Individual(s) that violently made a historical impact.

I was interested in hearing about events in history in which an individual, or relatively small group of individuals through a violent act made a major historical impact. Examples I’m thinking of are things like the 19(?) highjackers responsible for 9/11 or the assassination of JFK by Lee Harvey Oswald. I’m thinking more of incidences that were a single act rather than a series of acts. The examples can be from any time or place.

It’s an interesting question, I think, because science fiction (as seen in Star Trek’s Prime Directive, etc.) leads us to believe that a small act by an individual can irrovacably change history. Witness is it City on the Edge of Forever? – the famous Star Trek episode starring Joan Collins, where a whacked-out McCoy goes through a portal and BOOM then Enterprise is gone and the course of humanity has changed forever.

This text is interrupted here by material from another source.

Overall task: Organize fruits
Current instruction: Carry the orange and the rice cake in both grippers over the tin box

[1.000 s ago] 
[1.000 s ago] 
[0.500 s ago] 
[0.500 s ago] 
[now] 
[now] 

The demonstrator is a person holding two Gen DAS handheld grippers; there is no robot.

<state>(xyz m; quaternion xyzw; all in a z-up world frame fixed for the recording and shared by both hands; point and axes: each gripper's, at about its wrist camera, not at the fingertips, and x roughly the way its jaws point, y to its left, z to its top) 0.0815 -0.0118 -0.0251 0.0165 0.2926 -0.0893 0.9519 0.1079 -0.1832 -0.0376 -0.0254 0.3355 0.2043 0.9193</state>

Timeline by Michael Crichton (I know, I know) addressed this very point and he argues that really, there’s very little one can do that would have that large of an impact. Go on a shooting spree at the Super Bowl? Hm, just try to get in with a gun. And so on. We think we have the power to change things in a major way, but unless it’s someone who already has a lot of power, it ain’t gonna happen.

It doesn’t answer what you asked, I guess – but it’s enjoyable thinking about. :slight_smile:

Although no one individual can receive the blame by himself/herself for the Hiroshima A-bomb, that event certainly had its historic significance.

Political assassinations, too numerous to detail, all have had their history-changing implications.

Knowing how things did change after some violent events doesn’t give us many clues to how things might have changed were it not for those same kinds of events. I mean to suggest the untimely losses of potential movers and shakers due to accidents and mishaps. It’s hard to document might have beens.

Mark David Chapman’s assassination of John Lennon had a profound affect on music and history

Such as? While his assassination certainly had a large emotional impact, I’m hard pressed to see how it made a significant historical impact.

Marc

Edited for speling…ha ha.

The assassination of Abraham Lincoln by John W. Boothe had a signifcant historical impact. Reconstruction might have gone easier for the south had Lincoln been around.

Marc

I wasn’t alive at the time, but from what I gather the Watergate scandal fairly well brought about modern mass media as the watchdog of government, and the warts-and-all approach to reporting. And while Nixon was president, I would still have to say that that’s more something that one man did, rather than something that “The President” did.

Lee Harvey Oswald no doubt changed US foreign policy significantly.

Gavrilo Princip precipitated World War I by assassinating Archduke Ferdinand, and since the result of WWI was pretty much the direct cause of World War II, I would have to say that he more than anybody else in history changed the world.

It wasn’t particulary violent, but how about the person who poisoned Tylenol with cyanide in 1982? Pill bottles have never been the same since then.

Dammit, I was gonna suggest that.

To be fair, the political situation in Europe was already pretty dire. His action just happened to be the straw that broke the camel’s back. If he hadn’t done it, it’s pretty likely that some other event would have started the war.

But then again, that appears to be what the OP is looking for: a relatively minor act of violence that ended up having a profound impact on history.

A small group of senators assassinated Julius Caesar. At the time of his death, Caesar was planning an attack on the Parthian empire. Being who he was, he probably would have succeeded in conquering it, leaving Rome in posession of the East as far as India. The entire history of the region would be different, i.e. probably no Mohammed, perhaps no Jewish revolt either.

Princip is definitely the best example. There might have been war without him, but not at that particular time and possibly not so widespread.

Leon Czolgosz’s shooting William McKinley brought Theodore Roosevelt to office and changed things from a do-little president to an activist.

The assassination attempt on president-elect Franklin D. Roosevelt would have made all sorts of changes if it had succeeded. It’s highly doubful John Nance Gardner would have pushed for the New Deal policies.

Under this, I would submit Mahatmah Ghandi’s nonviolent protests to secure Indian independence from the British. Granted, it’s not the biggest thing to impact the Western world, but it did liberate an entire nation and teach others that nonviolent protest can work.

Tripler
Violently? A bare minimum of physical violence, but a whole shitload of political violence.